What the task requires:
Every record must be written out once more, with nothing added or omitted.

════════════════

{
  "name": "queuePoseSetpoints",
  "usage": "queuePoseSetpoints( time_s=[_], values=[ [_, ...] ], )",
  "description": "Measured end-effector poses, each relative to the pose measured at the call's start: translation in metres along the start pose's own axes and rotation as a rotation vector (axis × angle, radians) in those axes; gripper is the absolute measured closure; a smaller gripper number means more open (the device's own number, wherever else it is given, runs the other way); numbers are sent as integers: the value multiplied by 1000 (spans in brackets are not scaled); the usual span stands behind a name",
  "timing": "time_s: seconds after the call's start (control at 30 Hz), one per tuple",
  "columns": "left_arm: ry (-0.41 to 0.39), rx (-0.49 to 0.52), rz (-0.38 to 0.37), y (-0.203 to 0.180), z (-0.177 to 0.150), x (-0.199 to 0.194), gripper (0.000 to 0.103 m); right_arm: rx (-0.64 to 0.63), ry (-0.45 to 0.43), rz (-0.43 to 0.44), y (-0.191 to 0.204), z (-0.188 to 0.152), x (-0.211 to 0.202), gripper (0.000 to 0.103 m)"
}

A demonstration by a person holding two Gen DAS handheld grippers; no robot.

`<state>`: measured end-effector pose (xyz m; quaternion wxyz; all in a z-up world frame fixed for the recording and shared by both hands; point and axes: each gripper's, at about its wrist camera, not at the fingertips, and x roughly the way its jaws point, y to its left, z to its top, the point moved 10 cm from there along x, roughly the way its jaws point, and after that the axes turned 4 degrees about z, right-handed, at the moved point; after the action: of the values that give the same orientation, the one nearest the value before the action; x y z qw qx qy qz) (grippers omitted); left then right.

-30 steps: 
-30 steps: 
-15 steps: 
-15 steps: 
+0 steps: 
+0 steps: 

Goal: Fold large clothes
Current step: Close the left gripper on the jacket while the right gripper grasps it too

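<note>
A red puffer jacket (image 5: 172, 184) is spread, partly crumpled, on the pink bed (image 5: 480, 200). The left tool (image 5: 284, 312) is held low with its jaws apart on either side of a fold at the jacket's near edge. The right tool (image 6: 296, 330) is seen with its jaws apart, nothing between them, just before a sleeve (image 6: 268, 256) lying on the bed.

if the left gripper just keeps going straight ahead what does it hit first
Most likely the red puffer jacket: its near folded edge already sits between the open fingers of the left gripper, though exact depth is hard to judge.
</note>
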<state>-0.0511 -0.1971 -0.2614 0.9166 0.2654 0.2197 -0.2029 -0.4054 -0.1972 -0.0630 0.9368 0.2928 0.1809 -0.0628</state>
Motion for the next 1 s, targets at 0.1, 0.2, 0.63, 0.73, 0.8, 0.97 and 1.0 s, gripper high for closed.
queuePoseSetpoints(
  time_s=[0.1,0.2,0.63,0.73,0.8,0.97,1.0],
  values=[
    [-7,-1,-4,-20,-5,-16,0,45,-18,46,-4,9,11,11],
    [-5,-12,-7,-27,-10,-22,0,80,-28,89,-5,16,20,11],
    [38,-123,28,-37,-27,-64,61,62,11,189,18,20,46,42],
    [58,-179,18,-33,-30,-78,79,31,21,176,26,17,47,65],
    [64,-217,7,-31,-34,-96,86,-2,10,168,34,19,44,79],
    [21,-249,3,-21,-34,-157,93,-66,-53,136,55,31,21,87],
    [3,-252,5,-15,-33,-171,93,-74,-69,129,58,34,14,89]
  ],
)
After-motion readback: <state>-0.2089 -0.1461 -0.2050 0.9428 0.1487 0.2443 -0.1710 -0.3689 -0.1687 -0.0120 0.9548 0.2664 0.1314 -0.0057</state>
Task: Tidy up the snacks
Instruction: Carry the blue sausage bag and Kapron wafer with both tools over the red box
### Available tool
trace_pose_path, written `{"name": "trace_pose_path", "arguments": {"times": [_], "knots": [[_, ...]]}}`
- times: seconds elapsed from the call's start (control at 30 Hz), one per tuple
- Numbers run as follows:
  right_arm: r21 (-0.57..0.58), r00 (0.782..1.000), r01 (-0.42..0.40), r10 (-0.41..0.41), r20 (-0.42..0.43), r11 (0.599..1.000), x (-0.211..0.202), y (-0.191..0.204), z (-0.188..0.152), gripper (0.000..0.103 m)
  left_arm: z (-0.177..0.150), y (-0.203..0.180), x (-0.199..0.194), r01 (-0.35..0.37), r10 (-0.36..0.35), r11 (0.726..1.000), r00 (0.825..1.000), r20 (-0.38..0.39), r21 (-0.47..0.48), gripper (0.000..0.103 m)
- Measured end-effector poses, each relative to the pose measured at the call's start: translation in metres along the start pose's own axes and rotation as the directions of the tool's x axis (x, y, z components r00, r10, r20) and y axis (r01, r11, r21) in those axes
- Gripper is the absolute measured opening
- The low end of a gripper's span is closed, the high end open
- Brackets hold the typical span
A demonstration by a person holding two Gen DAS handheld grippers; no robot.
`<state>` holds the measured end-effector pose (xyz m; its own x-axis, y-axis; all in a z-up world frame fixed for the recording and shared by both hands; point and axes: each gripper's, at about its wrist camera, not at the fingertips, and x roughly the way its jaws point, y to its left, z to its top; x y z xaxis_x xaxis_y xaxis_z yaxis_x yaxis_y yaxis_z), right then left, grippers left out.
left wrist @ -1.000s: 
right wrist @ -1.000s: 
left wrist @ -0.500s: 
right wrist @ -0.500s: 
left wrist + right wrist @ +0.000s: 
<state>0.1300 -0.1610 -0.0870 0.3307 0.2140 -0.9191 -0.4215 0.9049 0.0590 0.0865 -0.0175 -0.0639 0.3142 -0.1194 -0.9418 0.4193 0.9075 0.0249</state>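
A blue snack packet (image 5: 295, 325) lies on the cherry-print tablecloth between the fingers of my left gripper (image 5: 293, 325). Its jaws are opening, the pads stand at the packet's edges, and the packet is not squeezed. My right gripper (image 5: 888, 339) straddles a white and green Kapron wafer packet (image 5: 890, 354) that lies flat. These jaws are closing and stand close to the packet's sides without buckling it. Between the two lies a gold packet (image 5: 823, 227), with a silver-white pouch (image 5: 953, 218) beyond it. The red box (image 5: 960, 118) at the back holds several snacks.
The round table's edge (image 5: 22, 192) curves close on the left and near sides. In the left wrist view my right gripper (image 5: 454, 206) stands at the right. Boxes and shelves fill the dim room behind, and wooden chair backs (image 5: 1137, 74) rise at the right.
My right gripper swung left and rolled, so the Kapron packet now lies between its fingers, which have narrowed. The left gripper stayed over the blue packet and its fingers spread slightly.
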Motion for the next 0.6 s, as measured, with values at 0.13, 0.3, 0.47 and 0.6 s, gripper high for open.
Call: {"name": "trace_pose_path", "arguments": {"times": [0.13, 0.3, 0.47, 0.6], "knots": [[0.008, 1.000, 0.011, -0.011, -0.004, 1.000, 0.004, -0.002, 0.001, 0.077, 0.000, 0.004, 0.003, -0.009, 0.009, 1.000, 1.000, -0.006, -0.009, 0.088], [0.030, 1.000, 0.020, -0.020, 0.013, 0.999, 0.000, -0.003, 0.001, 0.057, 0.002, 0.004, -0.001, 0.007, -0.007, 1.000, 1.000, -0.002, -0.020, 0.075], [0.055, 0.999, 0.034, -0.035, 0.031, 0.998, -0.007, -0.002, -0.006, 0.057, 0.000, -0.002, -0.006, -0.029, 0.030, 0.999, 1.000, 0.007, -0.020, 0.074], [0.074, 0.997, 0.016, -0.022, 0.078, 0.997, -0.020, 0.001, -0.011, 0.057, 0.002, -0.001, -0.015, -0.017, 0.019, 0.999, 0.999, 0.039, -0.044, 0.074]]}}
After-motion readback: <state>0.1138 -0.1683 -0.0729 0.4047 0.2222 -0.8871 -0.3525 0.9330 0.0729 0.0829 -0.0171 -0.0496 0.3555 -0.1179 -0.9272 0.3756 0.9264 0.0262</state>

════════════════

Result of the exercise:
{
  "name": "queuePoseSetpoints",
  "usage": "queuePoseSetpoints( time_s=[_], values=[ [_, ...] ], )",
  "description": "Measured end-effector poses, each relative to the pose measured at the call's start: translation in metres along the start pose's own axes and rotation as a rotation vector (axis × angle, radians) in those axes; gripper is the absolute measured closure; a smaller gripper number means more open (the device's own number, wherever else it is given, runs the other way); numbers are sent as integers: the value multiplied by 1000 (spans in brackets are not scaled); the usual span stands behind a name",
  "timing": "time_s: seconds after the call's start (control at 30 Hz), one per tuple",
  "columns": "left_arm: ry (-0.41 to 0.39), rx (-0.49 to 0.52), rz (-0.38 to 0.37), y (-0.203 to 0.180), z (-0.177 to 0.150), x (-0.199 to 0.194), gripper (0.000 to 0.103 m); right_arm: rx (-0.64 to 0.63), ry (-0.45 to 0.43), rz (-0.43 to 0.44), y (-0.191 to 0.204), z (-0.188 to 0.152), x (-0.211 to 0.202), gripper (0.000 to 0.103 m)"
}

A demonstration by a person holding two Gen DAS handheld grippers; no robot.

`<state>`: measured end-effector pose (xyz m; quaternion wxyz; all in a z-up world frame fixed for the recording and shared by both hands; point and axes: each gripper's, at about its wrist camera, not at the fingertips, and x roughly the way its jaws point, y to its left, z to its top, the point moved 10 cm from there along x, roughly the way its jaws point, and after that the axes turned 4 degrees about z, right-handed, at the moved point; after the action: of the values that give the same orientation, the one nearest the value before the action; x y z qw qx qy qz) (grippers omitted); left then right.

-30 steps: 
-30 steps: 
-15 steps: 
-15 steps: 
+0 steps: 
+0 steps: 

Goal: Fold large clothes
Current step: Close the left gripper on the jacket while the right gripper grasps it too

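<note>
A red puffer jacket (image 5: 172, 184) is spread, partly crumpled, on the pink bed (image 5: 480, 200). The left tool (image 5: 284, 312) is held low with its jaws apart on either side of a fold at the jacket's near edge. The right tool (image 6: 296, 330) is seen with its jaws apart, nothing between them, just before a sleeve (image 6: 268, 256) lying on the bed.

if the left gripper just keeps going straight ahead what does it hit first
Most likely the red puffer jacket: its near folded edge already sits between the open fingers of the left gripper, though exact depth is hard to judge.
</note>
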<state>-0.0511 -0.1971 -0.2614 0.9166 0.2654 0.2197 -0.2029 -0.4054 -0.1972 -0.0630 0.9368 0.2928 0.1809 -0.0628</state>
Motion for the next 1 s, targets at 0.1, 0.2, 0.63, 0.73, 0.8, 0.97 and 1.0 s, gripper high for closed.
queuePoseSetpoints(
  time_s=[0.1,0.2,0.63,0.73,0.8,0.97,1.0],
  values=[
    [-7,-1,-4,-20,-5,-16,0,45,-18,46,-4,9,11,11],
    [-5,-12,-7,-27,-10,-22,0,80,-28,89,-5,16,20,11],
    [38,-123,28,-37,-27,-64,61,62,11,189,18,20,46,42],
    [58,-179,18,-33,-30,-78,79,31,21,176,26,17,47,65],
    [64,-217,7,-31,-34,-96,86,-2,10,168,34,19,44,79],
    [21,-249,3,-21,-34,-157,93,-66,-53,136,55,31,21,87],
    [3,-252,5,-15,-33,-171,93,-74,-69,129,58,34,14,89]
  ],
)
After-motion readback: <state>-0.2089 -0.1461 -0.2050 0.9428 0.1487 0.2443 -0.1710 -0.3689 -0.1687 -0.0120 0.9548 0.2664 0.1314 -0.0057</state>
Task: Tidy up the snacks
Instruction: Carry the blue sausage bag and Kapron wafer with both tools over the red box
### Available tool
trace_pose_path, written `{"name": "trace_pose_path", "arguments": {"times": [_], "knots": [[_, ...]]}}`
- times: seconds elapsed from the call's start (control at 30 Hz), one per tuple
- Numbers run as follows:
  right_arm: r21 (-0.57..0.58), r00 (0.782..1.000), r01 (-0.42..0.40), r10 (-0.41..0.41), r20 (-0.42..0.43), r11 (0.599..1.000), x (-0.211..0.202), y (-0.191..0.204), z (-0.188..0.152), gripper (0.000..0.103 m)
  left_arm: z (-0.177..0.150), y (-0.203..0.180), x (-0.199..0.194), r01 (-0.35..0.37), r10 (-0.36..0.35), r11 (0.726..1.000), r00 (0.825..1.000), r20 (-0.38..0.39), r21 (-0.47..0.48), gripper (0.000..0.103 m)
- Measured end-effector poses, each relative to the pose measured at the call's start: translation in metres along the start pose's own axes and rotation as the directions of the tool's x axis (x, y, z components r00, r10, r20) and y axis (r01, r11, r21) in those axes
- Gripper is the absolute measured opening
- The low end of a gripper's span is closed, the high end open
- Brackets hold the typical span
A demonstration by a person holding two Gen DAS handheld grippers; no robot.
`<state>` holds the measured end-effector pose (xyz m; its own x-axis, y-axis; all in a z-up world frame fixed for the recording and shared by both hands; point and axes: each gripper's, at about its wrist camera, not at the fingertips, and x roughly the way its jaws point, y to its left, z to its top; x y z xaxis_x xaxis_y xaxis_z yaxis_x yaxis_y yaxis_z), right then left, grippers left out.
left wrist @ -1.000s: 
right wrist @ -1.000s: 
left wrist @ -0.500s: 
right wrist @ -0.500s: 
left wrist + right wrist @ +0.000s: 
<state>0.1300 -0.1610 -0.0870 0.3307 0.2140 -0.9191 -0.4215 0.9049 0.0590 0.0865 -0.0175 -0.0639 0.3142 -0.1194 -0.9418 0.4193 0.9075 0.0249</state>
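A blue snack packet (image 5: 295, 325) lies on the cherry-print tablecloth between the fingers of my left gripper (image 5: 293, 325). Its jaws are opening, the pads stand at the packet's edges, and the packet is not squeezed. My right gripper (image 5: 888, 339) straddles a white and green Kapron wafer packet (image 5: 890, 354) that lies flat. These jaws are closing and stand close to the packet's sides without buckling it. Between the two lies a gold packet (image 5: 823, 227), with a silver-white pouch (image 5: 953, 218) beyond it. The red box (image 5: 960, 118) at the back holds several snacks.
The round table's edge (image 5: 22, 192) curves close on the left and near sides. In the left wrist view my right gripper (image 5: 454, 206) stands at the right. Boxes and shelves fill the dim room behind, and wooden chair backs (image 5: 1137, 74) rise at the right.
My right gripper swung left and rolled, so the Kapron packet now lies between its fingers, which have narrowed. The left gripper stayed over the blue packet and its fingers spread slightly.
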Motion for the next 0.6 s, as measured, with values at 0.13, 0.3, 0.47 and 0.6 s, gripper high for open.
Call: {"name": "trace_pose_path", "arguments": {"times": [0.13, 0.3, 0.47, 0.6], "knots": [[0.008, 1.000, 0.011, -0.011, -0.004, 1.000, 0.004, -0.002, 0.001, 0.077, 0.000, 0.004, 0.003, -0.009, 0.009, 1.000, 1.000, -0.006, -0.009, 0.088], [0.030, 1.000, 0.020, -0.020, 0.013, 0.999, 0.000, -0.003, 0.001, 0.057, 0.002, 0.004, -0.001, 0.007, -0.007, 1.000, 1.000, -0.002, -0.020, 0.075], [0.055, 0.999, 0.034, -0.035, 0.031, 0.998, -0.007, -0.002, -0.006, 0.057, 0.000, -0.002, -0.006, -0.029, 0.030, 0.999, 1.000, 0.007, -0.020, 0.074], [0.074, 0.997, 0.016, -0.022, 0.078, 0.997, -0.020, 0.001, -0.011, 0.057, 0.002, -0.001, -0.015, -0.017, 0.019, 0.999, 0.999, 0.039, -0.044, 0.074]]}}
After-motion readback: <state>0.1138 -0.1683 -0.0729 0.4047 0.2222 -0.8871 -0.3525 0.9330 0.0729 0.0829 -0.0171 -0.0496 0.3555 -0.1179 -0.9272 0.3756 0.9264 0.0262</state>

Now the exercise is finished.